PROBLEM DESCRIPTION - Match the string "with" against each line below, and copy every line that matches.

=====

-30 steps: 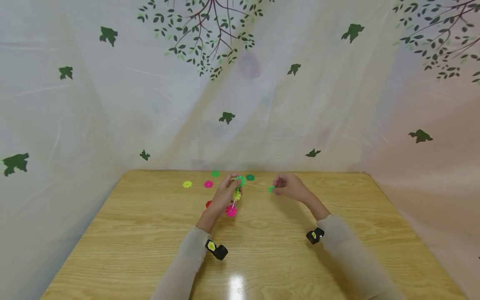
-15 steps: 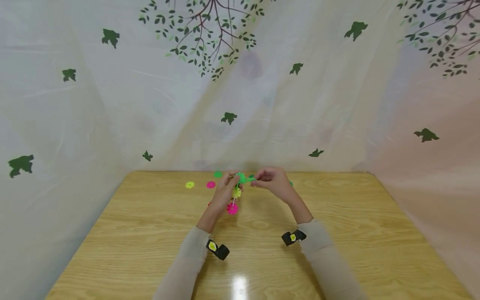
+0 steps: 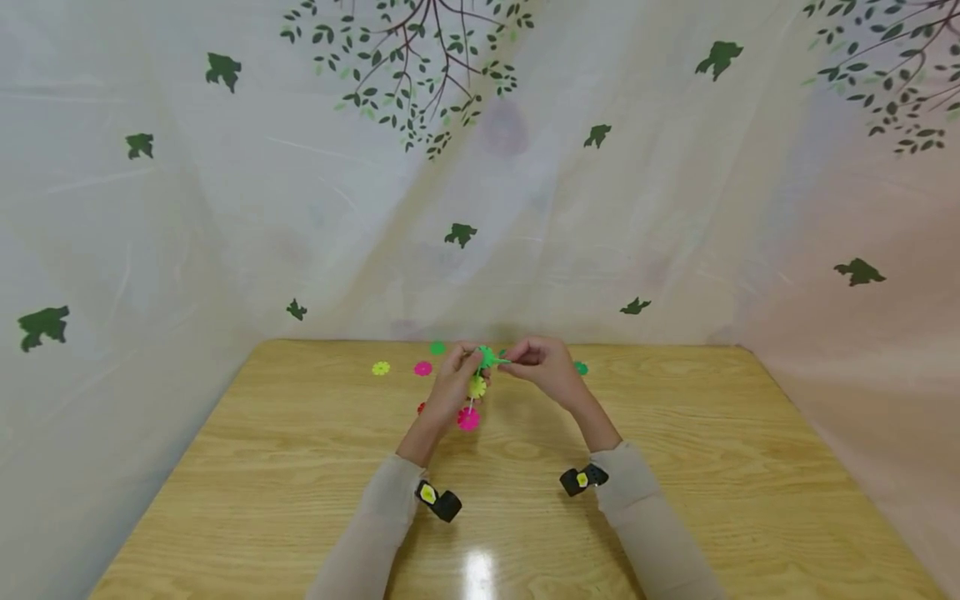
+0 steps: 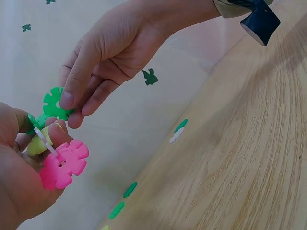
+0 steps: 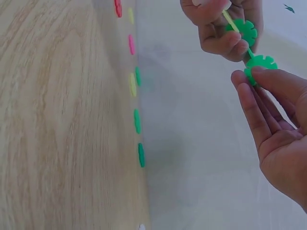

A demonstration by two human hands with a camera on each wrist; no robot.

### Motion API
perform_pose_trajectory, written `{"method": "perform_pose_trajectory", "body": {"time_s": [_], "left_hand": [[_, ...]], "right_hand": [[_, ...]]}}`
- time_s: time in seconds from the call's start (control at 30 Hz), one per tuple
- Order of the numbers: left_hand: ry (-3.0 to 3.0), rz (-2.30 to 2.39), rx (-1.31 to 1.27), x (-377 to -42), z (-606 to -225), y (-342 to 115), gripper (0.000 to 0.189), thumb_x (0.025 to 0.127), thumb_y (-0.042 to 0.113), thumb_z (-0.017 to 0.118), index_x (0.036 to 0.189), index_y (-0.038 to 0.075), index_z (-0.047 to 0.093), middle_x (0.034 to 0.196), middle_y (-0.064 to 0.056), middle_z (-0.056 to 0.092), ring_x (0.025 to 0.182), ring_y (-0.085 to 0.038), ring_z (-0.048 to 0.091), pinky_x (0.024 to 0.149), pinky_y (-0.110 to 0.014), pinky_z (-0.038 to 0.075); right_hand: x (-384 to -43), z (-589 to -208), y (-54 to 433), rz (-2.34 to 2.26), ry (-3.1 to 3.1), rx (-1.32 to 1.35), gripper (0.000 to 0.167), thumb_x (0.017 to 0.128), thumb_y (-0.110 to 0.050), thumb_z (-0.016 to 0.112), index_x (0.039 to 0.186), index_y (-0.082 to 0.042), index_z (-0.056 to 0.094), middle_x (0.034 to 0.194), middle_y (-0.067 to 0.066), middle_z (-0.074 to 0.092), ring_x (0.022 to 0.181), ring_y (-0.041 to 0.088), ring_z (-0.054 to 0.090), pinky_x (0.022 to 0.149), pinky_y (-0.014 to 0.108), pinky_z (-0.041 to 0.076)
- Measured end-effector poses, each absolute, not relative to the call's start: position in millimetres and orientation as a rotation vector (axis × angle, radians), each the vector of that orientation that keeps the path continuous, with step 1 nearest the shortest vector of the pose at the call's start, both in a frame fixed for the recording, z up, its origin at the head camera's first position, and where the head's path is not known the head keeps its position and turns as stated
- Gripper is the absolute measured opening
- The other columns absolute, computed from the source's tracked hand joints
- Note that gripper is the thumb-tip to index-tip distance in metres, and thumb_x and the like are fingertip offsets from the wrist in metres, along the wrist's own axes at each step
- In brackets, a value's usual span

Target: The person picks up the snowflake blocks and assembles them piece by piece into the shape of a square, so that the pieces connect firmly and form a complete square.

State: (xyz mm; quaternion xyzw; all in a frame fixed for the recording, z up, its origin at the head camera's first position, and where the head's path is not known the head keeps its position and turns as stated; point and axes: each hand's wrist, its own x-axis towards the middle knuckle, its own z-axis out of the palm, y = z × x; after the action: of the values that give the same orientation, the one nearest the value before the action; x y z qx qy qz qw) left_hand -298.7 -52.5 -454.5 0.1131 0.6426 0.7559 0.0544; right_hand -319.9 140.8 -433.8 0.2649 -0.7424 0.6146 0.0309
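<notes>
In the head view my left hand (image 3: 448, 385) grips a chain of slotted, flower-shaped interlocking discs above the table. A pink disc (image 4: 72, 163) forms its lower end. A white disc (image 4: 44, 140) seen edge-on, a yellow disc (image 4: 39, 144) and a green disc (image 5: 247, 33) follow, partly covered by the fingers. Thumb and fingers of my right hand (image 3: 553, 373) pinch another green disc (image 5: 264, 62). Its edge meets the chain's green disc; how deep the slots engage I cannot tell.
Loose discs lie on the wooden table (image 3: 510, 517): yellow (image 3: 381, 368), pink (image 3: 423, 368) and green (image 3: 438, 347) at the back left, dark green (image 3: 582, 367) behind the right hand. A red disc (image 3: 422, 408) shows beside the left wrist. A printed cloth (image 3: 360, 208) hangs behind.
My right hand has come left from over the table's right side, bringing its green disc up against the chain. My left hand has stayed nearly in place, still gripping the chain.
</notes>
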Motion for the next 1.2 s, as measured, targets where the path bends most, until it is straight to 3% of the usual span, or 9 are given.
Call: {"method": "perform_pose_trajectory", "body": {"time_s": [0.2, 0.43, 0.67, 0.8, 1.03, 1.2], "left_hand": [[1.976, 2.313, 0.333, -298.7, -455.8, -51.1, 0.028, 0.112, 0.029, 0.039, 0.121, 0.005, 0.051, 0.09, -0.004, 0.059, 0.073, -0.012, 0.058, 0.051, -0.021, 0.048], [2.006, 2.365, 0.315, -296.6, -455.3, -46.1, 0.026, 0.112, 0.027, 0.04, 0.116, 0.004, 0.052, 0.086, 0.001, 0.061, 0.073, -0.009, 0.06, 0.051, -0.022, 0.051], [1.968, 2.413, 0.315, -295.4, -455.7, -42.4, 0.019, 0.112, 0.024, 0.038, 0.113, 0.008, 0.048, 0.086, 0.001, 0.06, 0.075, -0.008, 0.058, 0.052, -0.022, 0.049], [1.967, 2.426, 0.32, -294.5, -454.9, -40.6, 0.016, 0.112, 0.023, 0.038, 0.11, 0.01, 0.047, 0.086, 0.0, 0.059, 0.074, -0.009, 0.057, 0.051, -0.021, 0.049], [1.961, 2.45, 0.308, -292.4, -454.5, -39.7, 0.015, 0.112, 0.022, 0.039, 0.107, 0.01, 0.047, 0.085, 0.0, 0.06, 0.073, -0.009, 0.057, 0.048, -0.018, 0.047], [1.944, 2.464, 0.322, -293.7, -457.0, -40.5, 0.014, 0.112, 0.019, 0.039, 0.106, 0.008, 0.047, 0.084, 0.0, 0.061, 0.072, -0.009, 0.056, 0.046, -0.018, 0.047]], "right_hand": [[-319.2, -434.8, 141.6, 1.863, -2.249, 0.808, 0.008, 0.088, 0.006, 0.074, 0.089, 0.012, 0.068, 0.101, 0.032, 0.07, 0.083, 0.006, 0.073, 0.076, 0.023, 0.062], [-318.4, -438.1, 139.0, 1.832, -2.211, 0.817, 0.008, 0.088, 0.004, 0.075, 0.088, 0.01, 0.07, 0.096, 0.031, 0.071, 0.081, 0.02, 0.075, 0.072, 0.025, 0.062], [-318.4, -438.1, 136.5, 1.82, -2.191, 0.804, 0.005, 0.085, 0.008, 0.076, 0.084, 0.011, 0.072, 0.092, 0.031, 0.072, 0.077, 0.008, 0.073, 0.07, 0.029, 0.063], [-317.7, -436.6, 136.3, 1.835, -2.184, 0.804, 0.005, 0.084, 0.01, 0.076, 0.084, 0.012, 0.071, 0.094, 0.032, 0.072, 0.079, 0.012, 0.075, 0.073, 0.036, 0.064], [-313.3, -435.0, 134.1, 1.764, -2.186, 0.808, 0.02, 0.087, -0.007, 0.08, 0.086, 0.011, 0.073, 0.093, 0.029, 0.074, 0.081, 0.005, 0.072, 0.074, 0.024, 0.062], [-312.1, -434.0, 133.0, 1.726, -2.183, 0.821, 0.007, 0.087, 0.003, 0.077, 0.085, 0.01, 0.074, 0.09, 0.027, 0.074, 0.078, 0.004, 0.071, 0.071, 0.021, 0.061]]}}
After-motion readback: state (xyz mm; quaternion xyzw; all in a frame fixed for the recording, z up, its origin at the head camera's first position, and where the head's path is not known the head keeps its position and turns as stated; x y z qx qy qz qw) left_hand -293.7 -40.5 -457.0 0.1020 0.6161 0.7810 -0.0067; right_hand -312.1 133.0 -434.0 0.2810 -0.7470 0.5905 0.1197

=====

ANSWER TO THIS EXERCISE -
A demonstration by two human hands with a camera on each wrist; no robot.
- Measured end-effector poses, each absolute, not relative to the call's start: position in millimetres and orientation as a rotation vector (axis × angle, radians), each the vector of that orientation that keeps the path continuous, with step 1 nearest the shortest vector of the pose at the call's start, both in a frame fixed for the recording, z up, its origin at the head camera's first position, and where the head's path is not known the head keeps its position and turns as stated

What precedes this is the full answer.